(How to complete this task) Please repeat the data in full, character for character.

◆ ◆ ◆ ◆ ◆

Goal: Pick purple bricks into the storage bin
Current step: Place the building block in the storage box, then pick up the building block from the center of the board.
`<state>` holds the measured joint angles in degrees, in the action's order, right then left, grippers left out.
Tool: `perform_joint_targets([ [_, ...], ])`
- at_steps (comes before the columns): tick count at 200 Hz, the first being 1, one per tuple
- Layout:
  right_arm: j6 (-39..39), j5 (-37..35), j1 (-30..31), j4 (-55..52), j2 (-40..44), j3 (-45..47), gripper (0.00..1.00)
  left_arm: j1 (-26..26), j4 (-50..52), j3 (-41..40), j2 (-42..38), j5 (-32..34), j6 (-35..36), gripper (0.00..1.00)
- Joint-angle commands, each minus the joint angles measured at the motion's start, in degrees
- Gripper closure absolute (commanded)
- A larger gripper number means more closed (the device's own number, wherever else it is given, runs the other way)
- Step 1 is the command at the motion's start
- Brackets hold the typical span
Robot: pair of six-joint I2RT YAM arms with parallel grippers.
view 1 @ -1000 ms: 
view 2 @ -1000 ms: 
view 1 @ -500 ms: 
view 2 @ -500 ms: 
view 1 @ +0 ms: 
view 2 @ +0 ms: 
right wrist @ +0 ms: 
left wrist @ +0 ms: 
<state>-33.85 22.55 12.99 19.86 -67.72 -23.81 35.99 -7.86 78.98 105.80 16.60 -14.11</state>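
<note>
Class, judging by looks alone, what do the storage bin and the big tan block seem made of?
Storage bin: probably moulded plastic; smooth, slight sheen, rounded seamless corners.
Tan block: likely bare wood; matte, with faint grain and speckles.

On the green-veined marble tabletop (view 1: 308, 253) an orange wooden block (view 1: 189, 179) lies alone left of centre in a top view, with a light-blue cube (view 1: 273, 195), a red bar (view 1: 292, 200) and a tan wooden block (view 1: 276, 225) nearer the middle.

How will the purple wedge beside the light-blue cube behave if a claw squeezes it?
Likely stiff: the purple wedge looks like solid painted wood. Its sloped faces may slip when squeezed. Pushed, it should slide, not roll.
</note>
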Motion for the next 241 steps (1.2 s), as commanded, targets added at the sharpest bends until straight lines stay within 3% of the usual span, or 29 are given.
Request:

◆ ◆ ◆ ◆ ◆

(Your response)
Goal: Pick purple bricks into the storage bin
Current step: Place the building block in the storage box, then pick up the building block from the center of the board.
`<state>` holds the measured joint angles in degrees, in the action's order, right then left, grippers left out.
Tool: `perform_joint_targets([ [_, ...], ])`
- at_steps (comes before the columns): tick count at 200 Hz, the first being 1, one per tuple
- Layout:
  right_arm: j6 (-39..39), j5 (-37..35), j1 (-30..31), j4 (-55..52), j2 (-40..44), j3 (-45..47), gripper (0.00..1.00)
  left_arm: j1 (-26..26), j4 (-50..52), j3 (-41..40), j2 (-42..38), j5 (-32..34), j6 (-35..36), gripper (0.00..1.00)
- Joint-angle commands, each minus the joint angles measured at the motion's start, in degrees
- Gripper closure absolute (commanded)
- A larger gripper number means more closed (the device's own number, wherever else it is given, runs the other way)
- Step 1 is the command at the motion's start
- Brackets hold the typical span
Robot: pair of six-joint I2RT YAM arms with parallel grippers.
view 1 @ -1000 ms: 
view 2 @ -1000 ms: 
view 1 @ -500 ms: 
view 2 @ -500 ms: 
view 1 @ +0 ms: 
view 2 @ +0 ms: 
right wrist @ +0 ms: 
left wrist @ +0 ms: 
<state>-33.85 22.55 12.99 19.86 -67.72 -23.81 35.99 -7.86 78.98 105.80 16.60 -14.11</state>
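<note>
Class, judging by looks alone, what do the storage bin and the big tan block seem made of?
Storage bin: probably moulded plastic; smooth, slight sheen, rounded seamless corners.
Tan block: likely bare wood; matte, with faint grain and speckles.

On the green-veined marble tabletop (view 1: 308, 253) an orange wooden block (view 1: 189, 179) lies alone left of centre in a top view, with a light-blue cube (view 1: 273, 195), a red bar (view 1: 292, 200) and a tan wooden block (view 1: 276, 225) nearer the middle.

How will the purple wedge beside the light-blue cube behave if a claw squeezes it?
Likely stiff: the purple wedge looks like solid painted wood. Its sloped faces may slip when squeezed. Pushed, it should slide, not roll.
</note>
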Motion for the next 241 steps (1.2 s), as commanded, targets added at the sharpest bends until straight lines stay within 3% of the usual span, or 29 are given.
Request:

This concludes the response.